- Assignment -
Among the records below, find the line that has "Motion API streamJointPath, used"; from there, give the lines again exactly, and stop after the line that has "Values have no".

····················

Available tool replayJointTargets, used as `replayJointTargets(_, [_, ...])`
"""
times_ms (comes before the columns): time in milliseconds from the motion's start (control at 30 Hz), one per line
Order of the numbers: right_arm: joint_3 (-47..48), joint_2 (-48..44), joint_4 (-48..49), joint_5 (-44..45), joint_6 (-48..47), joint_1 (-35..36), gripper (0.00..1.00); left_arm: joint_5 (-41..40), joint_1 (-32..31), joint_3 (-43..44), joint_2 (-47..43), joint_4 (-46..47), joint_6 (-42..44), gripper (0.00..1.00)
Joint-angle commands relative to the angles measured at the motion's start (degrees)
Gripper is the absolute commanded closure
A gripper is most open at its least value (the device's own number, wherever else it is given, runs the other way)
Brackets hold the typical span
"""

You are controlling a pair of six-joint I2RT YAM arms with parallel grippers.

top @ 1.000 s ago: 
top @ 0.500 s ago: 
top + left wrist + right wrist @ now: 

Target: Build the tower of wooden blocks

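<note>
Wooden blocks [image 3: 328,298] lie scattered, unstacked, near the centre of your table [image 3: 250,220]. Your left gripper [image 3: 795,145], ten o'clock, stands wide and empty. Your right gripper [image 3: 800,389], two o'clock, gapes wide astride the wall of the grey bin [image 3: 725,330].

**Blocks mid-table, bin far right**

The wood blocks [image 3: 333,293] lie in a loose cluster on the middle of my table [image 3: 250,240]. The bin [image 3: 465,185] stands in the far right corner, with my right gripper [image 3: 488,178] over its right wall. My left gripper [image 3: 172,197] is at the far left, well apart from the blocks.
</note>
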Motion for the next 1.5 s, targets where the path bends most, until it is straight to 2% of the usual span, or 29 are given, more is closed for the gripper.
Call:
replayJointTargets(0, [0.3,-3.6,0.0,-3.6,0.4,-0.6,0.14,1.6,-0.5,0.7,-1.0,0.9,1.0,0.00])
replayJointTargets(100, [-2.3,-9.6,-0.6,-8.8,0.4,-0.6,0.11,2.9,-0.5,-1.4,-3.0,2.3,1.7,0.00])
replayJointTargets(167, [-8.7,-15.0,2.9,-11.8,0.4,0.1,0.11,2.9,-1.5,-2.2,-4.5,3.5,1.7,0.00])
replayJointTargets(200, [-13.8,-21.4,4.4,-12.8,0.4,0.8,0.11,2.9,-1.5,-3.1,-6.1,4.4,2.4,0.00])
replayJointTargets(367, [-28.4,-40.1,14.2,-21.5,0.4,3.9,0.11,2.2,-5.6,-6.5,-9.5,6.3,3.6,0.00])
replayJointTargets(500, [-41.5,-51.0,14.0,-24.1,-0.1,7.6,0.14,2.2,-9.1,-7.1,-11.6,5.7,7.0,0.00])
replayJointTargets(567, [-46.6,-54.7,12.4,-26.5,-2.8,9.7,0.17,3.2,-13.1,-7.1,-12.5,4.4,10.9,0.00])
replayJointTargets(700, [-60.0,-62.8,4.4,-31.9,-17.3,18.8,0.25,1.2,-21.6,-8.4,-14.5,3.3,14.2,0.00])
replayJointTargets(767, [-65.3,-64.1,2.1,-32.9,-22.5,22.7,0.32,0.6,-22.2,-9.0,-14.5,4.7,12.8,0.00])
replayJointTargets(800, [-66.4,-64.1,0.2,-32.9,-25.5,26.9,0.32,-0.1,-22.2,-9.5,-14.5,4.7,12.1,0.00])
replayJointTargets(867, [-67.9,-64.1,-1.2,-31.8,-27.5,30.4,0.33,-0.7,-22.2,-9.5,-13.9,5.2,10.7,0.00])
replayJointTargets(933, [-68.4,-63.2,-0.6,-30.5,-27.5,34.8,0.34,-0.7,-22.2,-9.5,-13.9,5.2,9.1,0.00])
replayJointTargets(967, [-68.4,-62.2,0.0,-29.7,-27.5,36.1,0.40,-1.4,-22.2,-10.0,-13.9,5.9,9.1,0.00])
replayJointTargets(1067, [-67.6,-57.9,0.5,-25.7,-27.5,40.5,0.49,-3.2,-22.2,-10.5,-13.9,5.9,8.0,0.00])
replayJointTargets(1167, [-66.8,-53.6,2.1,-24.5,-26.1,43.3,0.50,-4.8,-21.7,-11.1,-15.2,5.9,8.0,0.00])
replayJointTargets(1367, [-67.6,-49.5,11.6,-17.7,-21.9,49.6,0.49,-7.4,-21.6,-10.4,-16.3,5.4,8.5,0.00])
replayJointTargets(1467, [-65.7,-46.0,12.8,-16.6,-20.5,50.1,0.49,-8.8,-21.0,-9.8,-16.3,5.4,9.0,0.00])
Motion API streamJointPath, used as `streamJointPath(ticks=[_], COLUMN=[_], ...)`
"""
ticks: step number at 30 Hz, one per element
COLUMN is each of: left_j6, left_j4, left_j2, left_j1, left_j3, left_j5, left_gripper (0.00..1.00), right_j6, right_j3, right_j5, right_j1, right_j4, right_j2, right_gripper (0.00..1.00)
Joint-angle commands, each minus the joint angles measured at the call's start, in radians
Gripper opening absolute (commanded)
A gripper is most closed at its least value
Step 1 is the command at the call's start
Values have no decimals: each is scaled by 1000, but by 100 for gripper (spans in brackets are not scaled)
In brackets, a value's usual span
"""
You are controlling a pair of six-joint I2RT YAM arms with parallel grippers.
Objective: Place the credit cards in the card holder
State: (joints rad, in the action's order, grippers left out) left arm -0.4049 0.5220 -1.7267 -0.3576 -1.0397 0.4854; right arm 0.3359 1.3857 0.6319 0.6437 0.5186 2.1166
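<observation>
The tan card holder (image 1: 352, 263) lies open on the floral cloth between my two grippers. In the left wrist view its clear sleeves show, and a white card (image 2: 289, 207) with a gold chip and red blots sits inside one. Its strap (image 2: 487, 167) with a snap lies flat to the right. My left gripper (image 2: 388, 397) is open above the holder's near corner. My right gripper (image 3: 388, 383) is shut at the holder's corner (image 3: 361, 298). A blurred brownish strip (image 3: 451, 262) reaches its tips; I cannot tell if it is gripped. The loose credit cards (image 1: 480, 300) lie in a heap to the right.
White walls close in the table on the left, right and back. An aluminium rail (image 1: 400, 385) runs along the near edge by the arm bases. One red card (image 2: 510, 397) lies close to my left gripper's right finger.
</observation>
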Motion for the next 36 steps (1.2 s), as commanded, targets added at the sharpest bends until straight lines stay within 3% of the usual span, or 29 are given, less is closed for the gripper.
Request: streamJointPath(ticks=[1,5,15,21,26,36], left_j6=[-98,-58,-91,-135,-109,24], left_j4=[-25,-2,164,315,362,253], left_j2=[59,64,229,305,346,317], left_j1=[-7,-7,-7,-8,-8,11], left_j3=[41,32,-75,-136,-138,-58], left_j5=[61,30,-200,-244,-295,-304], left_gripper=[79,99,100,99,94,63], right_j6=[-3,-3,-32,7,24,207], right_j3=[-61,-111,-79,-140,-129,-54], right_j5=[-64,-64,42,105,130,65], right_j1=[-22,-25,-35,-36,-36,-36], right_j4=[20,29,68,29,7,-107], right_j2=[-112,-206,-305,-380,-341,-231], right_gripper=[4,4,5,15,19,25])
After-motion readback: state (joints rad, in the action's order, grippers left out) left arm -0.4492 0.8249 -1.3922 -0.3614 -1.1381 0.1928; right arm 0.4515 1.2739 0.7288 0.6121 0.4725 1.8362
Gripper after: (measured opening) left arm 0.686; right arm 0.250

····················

- Answer to this task -
Motion API streamJointPath, used as `streamJointPath(ticks=[_], COLUMN=[_], ...)`
"""
ticks: step number at 30 Hz, one per element
COLUMN is each of: left_j6, left_j4, left_j2, left_j1, left_j3, left_j5, left_gripper (0.00..1.00), right_j6, right_j3, right_j5, right_j1, right_j4, right_j2, right_gripper (0.00..1.00)
Joint-angle commands, each minus the joint angles measured at the call's start, in radians
Gripper opening absolute (commanded)
A gripper is most closed at its least value
Step 1 is the command at the call's start
Values have no decimals: each is scaled by 1000, but by 100 for gripper (spans in brackets are not scaled)

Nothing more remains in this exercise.